▸ **What to produce**
Without copying any picture, return all lines below exactly.

▸ **Dataset content**
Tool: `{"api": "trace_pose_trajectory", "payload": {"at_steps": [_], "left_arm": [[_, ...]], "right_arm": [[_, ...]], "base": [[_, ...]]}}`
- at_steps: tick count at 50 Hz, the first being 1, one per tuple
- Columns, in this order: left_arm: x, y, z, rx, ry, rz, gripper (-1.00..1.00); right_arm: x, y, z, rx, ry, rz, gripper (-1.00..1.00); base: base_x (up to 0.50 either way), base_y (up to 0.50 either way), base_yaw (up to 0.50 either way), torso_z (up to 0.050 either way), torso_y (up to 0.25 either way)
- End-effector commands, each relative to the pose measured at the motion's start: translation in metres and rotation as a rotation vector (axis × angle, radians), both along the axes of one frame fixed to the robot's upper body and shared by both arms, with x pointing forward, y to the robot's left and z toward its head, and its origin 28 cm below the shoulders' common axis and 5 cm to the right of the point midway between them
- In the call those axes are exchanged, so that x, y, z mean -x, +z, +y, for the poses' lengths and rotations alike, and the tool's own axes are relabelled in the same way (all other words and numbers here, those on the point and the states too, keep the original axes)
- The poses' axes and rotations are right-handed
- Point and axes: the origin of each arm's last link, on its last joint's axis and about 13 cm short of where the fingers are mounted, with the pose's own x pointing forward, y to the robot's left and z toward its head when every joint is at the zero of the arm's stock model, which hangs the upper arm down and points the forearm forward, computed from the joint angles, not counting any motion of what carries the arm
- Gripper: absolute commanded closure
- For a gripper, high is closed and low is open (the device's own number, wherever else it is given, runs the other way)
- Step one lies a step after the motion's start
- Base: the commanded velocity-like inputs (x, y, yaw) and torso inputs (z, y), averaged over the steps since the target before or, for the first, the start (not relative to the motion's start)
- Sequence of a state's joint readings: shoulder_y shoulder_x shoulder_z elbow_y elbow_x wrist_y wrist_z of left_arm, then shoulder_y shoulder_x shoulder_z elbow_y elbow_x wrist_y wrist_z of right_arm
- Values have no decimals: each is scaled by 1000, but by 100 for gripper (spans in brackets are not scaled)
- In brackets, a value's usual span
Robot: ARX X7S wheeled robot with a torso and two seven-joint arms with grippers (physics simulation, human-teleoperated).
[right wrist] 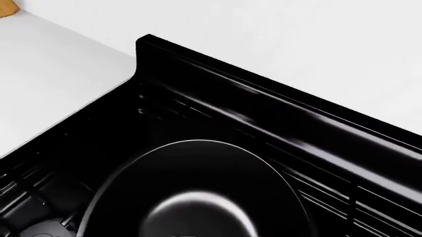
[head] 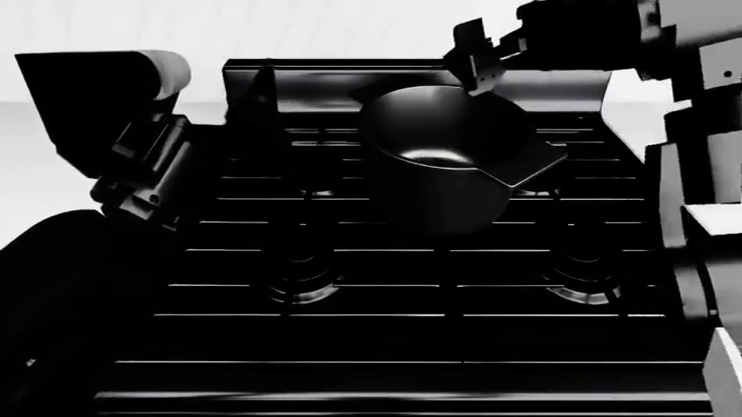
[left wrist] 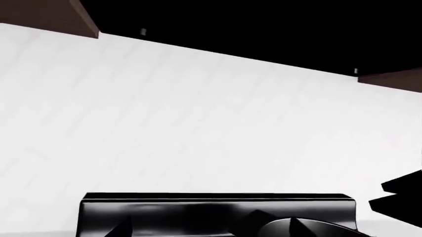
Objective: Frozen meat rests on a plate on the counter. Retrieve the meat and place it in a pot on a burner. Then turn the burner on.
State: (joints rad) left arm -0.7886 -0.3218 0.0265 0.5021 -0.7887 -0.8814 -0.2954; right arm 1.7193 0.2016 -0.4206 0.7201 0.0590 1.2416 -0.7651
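Observation:
The pot (head: 439,169), tall and glossy black, stands on the rear right burner with its tab handle (head: 527,165) towards the right. My right gripper (head: 477,62) hovers over the pot's far rim, fingers apart and nothing between them. From above, the pot (right wrist: 197,192) shows a dark inside with only a pale sheen. My left gripper (left wrist: 209,229) is open and empty at the stove's back left, and it also shows as the left gripper (head: 257,97) in the head view. The pot's rim (left wrist: 297,228) lies beside one fingertip. The meat and the plate are out of view.
The black stove's backguard (head: 347,74) runs along the white wall behind the pot. Grates (head: 383,287) cover the front burners (head: 304,287). White counter (right wrist: 53,74) lies beside the stove. Brown cabinets (left wrist: 46,15) hang above.

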Motion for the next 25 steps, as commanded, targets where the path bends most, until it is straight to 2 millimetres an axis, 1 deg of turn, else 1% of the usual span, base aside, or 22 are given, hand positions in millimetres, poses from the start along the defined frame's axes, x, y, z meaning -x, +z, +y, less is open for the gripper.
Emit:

▸ **Answer space**
Tool: `{"api": "trace_pose_trajectory", "payload": {"at_steps": [_], "left_arm": [[_, ...]], "right_arm": [[_, ...]], "base": [[_, ...]]}}`
- at_steps: tick count at 50 Hz, the first being 1, one per tuple
- Columns, in this order: left_arm: x, y, z, rx, ry, rz, gripper (-1.00..1.00); right_arm: x, y, z, rx, ry, rz, gripper (-1.00..1.00); base: base_x (up to 0.50 either way), base_y (up to 0.50 either way), base_yaw (up to 0.50 either way), torso_z (up to 0.050 either way), torso_y (up to 0.25 either way)
- End-effector commands, each relative to the pose measured at the motion's start: translation in metres and rotation as a rotation vector (axis × angle, radians), both along the axes of one frame fixed to the robot's upper body and shared by both arms, with x pointing forward, y to the robot's left and z toward its head, and its origin 28 cm below the shoulders' common axis and 5 cm to the right of the point midway between them
- In the call those axes are exchanged, so that x, y, z mean -x, +z, +y, for the poses' lengths and rotations alike, and the tool's own axes are relabelled in the same way (all other words and numbers here, those on the point and the states too, keep the original axes)
- The poses' axes and rotations are right-handed
- Point and axes: the origin of each arm's last link, on its last joint's axis and about 13 cm short of where the fingers are mounted, with the pose's own x pointing forward, y to the robot's left and z toward its head when every joint is at the zero of the arm's stock model, which hangs the upper arm down and points the forearm forward, computed from the joint angles, not counting any motion of what carries the arm
- Gripper: absolute commanded closure
- For a gripper, high is closed and low is open (the device's own number, wherever else it is given, runs the other way)
- Step one lies a step after the motion's start
- Base: the commanded velocity-like inputs (x, y, yaw) and torso inputs (z, y), averaged over the steps since the target before or, for the first, the start (not relative to the motion's start)
- Sequence of a state's joint readings: shoulder_y shoulder_x shoulder_z elbow_y elbow_x wrist_y wrist_z of left_arm, then shoulder_y shoulder_x shoulder_z elbow_y elbow_x wrist_y wrist_z of right_arm
- Values have no decimals: each is scaled by 1000, but by 100 for gripper (spans in brackets are not scaled)
- In brackets, a value's usual span
Robot: ARX X7S wheeled robot with a torso and two seven-joint arms with grippers (physics simulation, human-teleoperated).
[right wrist] 
[head] 
[left wrist] 
Objective: Frozen meat rests on a plate on the counter. Retrieve the meat and place it in a pot on a burner. Then turn the burner on.
State: (joints rad) left arm -0.7886 -0.3218 0.0265 0.5021 -0.7887 -0.8814 -0.2954; right arm 1.7193 0.2016 -0.4206 0.7201 0.0590 1.2416 -0.7651
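Observation:
The pot (head: 439,169), tall and glossy black, stands on the rear right burner with its tab handle (head: 527,165) towards the right. My right gripper (head: 477,62) hovers over the pot's far rim, fingers apart and nothing between them. From above, the pot (right wrist: 197,192) shows a dark inside with only a pale sheen. My left gripper (left wrist: 209,229) is open and empty at the stove's back left, and it also shows as the left gripper (head: 257,97) in the head view. The pot's rim (left wrist: 297,228) lies beside one fingertip. The meat and the plate are out of view.
The black stove's backguard (head: 347,74) runs along the white wall behind the pot. Grates (head: 383,287) cover the front burners (head: 304,287). White counter (right wrist: 53,74) lies beside the stove. Brown cabinets (left wrist: 46,15) hang above.
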
Motion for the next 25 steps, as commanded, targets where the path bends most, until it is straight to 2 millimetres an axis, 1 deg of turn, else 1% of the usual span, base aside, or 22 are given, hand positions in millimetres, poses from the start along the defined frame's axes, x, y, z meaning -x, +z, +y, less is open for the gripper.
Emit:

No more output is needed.